US 12,136,434 B2
	Apparatus and method for generating audio-embedded image
Su-Wan Park, Daejeon (KR); Geon-Woo Kim, Daejeon (KR); and Seon-Ho Oh, Daejeon (KR)
Assigned to Electronics and Telecommunications Research Institute, Daejeon (KR)
Filed by ELECTRONICS AND TELECOMMUNICATIONS RESEARCH INSTITUTE, Daejeon (KR)
Filed on Feb. 10, 2022, as Appl. No. 17/668,531.
Claims priority of application No. 10-2021-0023670 (KR), filed on Feb. 22, 2021; and application No. 10-2021-0064301 (KR), filed on May 18, 2021.
Prior Publication US 2022/0277760 A1, Sep. 1, 2022
Int. Cl.
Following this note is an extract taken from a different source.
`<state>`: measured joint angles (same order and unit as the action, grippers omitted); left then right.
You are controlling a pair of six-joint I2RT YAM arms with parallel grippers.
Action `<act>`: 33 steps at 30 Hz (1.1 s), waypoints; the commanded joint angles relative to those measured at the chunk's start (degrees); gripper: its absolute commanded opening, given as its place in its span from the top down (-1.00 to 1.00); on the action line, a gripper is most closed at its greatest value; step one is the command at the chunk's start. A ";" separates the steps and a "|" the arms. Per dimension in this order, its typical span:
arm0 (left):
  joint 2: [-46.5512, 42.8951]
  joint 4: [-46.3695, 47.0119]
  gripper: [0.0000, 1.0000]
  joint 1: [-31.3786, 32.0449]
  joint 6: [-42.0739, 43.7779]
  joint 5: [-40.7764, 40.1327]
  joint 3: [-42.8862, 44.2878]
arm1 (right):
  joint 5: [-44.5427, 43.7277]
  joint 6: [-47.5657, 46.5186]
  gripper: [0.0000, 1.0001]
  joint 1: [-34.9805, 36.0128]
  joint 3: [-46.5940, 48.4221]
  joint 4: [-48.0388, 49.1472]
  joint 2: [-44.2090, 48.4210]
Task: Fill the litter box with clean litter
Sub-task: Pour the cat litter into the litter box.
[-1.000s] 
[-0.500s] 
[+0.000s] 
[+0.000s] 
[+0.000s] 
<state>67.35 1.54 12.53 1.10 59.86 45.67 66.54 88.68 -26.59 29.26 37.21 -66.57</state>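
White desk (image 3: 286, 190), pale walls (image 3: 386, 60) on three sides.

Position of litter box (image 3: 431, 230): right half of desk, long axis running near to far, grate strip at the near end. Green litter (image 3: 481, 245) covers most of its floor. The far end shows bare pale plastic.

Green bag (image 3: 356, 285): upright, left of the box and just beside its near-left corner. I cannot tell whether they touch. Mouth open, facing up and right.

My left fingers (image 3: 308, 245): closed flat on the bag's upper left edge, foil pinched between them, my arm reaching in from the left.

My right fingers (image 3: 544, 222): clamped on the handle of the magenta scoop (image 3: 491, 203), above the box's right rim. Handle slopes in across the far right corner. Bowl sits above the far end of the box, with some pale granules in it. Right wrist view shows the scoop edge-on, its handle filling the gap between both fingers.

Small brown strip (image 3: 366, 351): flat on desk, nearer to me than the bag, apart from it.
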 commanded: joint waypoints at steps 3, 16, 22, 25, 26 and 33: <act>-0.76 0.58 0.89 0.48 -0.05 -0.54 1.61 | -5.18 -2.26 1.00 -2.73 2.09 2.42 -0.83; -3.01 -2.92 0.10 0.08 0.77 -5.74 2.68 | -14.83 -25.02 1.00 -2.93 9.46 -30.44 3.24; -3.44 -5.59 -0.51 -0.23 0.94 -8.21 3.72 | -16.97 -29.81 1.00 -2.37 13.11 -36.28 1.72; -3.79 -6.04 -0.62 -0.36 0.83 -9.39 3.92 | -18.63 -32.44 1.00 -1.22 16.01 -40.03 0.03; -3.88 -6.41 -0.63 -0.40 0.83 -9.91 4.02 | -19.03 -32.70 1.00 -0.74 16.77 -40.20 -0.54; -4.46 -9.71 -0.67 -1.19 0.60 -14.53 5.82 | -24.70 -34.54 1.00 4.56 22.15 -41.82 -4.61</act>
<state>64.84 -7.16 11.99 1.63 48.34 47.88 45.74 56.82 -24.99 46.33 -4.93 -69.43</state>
G06V 10/40 (2022.01); G06V 10/776 (2022.01); G06V 10/82 (2022.01); G10L 21/10 (2013.01)

CPC G10L 21/10 (2013.01) [G06V 10/40 (2022.01); G06V 10/776 (2022.01); G06V 10/82 (2022.01)]

8 Claims

1. An apparatus for generating an audio-embedded image, comprising:

one or more processors; and

an execution memory for storing at least one program that is executed by the one or more processors,

wherein the at least one program is configured to:

receive audio and an image,

convert the audio into audio information having a preset image format,

generate the audio-embedded image in which the audio information is embedded in the image,

discriminate the audio-embedded image using the audio information and discrimination audio information extracted from the audio-embedded image,

generate the audio-embedded image such that a result value of a first loss function, which minimizes a visual difference between the received image and the audio-embedded image using a first neural network, is minimized,

generate the audio-embedded image such that a result value of a second loss function, which minimizes an acoustic difference between the audio information and the discrimination audio information using the first neural network, is minimized, and

learn the received image and the audio-embedded image such that an image feature corresponding to identical image classification, in which a result value of a third loss function between the received image and the audio-embedded image is minimized, is extracted using a second neural network.